EVERYDAY PRAYER

Memory of the Church
Word of god every day
Libretto DEL GIORNO
Memory of the Church
Thursday, July 24


Reading of the Word of God

Alleluia, alleluia, alleluia

I am the good shepherd,
my sheep listen to my voice,
and they become
one flock and one fold.
.

Alleluia, alleluia, alleluia

Exodus 19,1-2.9-11.16-20

Three months to the day after leaving Egypt, the Israelites reached the desert of Sinai. Setting out from Rephidim, they reached the desert of Sinai and pitched camp in the desert; there, facing the mountain, Israel pitched camp. Yahweh then said to Moses, 'Look, I shall come to you in a dense cloud so that the people will hear when I speak to you and believe you ever after.' Moses then told Yahweh what the people had said. Yahweh then said to Moses, 'Go to the people and tell them to sanctify themselves today and tomorrow. They must wash their clothes and be ready for the day after tomorrow; for the day after tomorrow, in the sight of all the people, Yahweh will descend on Mount Sinai. Now at daybreak two days later, there were peals of thunder and flashes of lightning, dense cloud on the mountain and a very loud trumpet blast; and, in the camp, all the people trembled. Then Moses led the people out of the camp to meet God; and they took their stand at the bottom of the mountain. Mount Sinai was entirely wrapped in smoke, because Yahweh had descended on it in the form of fire. The smoke rose like smoke from a furnace and the whole mountain shook violently. Louder and louder grew the trumpeting. Moses spoke, and God answered him in the thunder. Yahweh descended on Mount Sinai, on the top of the mountain, and Yahweh called Moses to the top of the mountain; and Moses went up.

 

Alleluia, alleluia, alleluia

I give you a new commandment,
that you love one another.

Alleluia, alleluia, alleluia

In describing the handing over of the tablets of the Law, the sacred author emphasises the feelings of fear aroused among the Israelites by the divine apparition: "On the morning of the third day there was thunder and lightning...all the people who were in the camp trembled." All the people took their stand at the foot of the mountain, while Moses, who had climbed the mountain, "would speak and God answered him with a voice." Faith and the covenant are born in this dialogue: God speaks to Moses. It is the word that establishes the bond between God and the people. God speaks, and his word is transmitted to Israel through Moses, who then reports the people's response to God. Moses' mediation is therefore fundamental and is in function of the transmission of a word that needs someone to hear and communicate it, because otherwise it remains indeterminate, like an empty sound. But beyond the word there is also seeing, even if it has paradoxical features: Israel witnesses an impressive manifestation of natural phenomena but does not actually see God. What is actually very clear is the inaccessibility of God. He is the holy one, that is, the separated one. There are, however, signs of his presence, of his action, of his power to change. His face remains inaccessible, but not distant, not foreign. He makes himself present among men and women through his Word and the signs that point to his presence. The day will come when he will personally come down to earth, through his Word that takes on flesh, Jesus.
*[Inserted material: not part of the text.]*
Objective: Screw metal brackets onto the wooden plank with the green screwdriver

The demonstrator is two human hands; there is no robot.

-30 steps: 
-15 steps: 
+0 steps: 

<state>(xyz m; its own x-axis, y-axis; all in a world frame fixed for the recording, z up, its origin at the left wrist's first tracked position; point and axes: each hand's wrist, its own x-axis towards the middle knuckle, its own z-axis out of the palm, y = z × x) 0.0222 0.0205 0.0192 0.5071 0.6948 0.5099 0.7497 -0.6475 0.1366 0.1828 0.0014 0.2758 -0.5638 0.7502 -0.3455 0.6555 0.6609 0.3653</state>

Prayer is the heart of the life of the Community of Sant'Egidio and is its absolute priority. At the end of the day, every the Community of Sant'Egidio, large or small, gathers around the Lord to listen to his Word. The Word of God and the prayer are, in fact, the very basis of the whole life of the Community. The disciples cannot do other than remain at the feet of Jesus, as did Mary of Bethany, to receive his love and learn his ways (Phil. 2:5).
So every evening, when the Community returns to the feet of the Lord, it repeats the words of the anonymous disciple: " Lord, teach us how to pray". Jesus, Master of prayer, continues to answer: "When you pray, say: Abba, Father". It is not a simple exhortation, it is much more. With these words Jesus lets the disciples participate in his own relationship with the Father. Therefore in prayer, the fact of being children of the Father who is in heaven, comes before the words we may say. So praying is above all a way of being! That is to say we are children who turn with faith to the Father, certain that they will be heard.
Jesus teaches us to call God "Our Father". And not simply "Father" or "My Father". Disciples, even when they pray on their own, are never isolated nor they are orphans; they are always members of the Lord's family.
In praying together, beside the mystery of being children of God, there is also the mystery of brotherhood, as the Father of the Church said: "You cannot have God as father without having the church as mother". When praying together, the Holy Spirit assembles the disciples in the upper room together with Mary, the Lord's mother, so that they may direct their gaze towards the Lord's face and learn from Him the secret of his Heart.
 The Communities of Sant'Egidio all over the world gather in the various places of prayer and lay before the Lord the hopes and the sufferings of the tired, exhausted crowds of which the Gospel speaks ( Mat. 9: 3-7 ), In these ancient crowds we can see the huge masses of the modern cities, the millions of refugees who continue to flee their countries, the poor, relegated to the very fringe of life and all those who are waiting for someone to take care of them. Praying together includes the cry, the invocation, the aspiration, the desire for peace, the healing and salvation of the men and women of this world. Prayer is never in vain; it rises ceaselessly to the Lord so that anguish is turned into hope, tears into joy, despair into happiness, and solitude into communion. May the Kingdom of God come soon among people!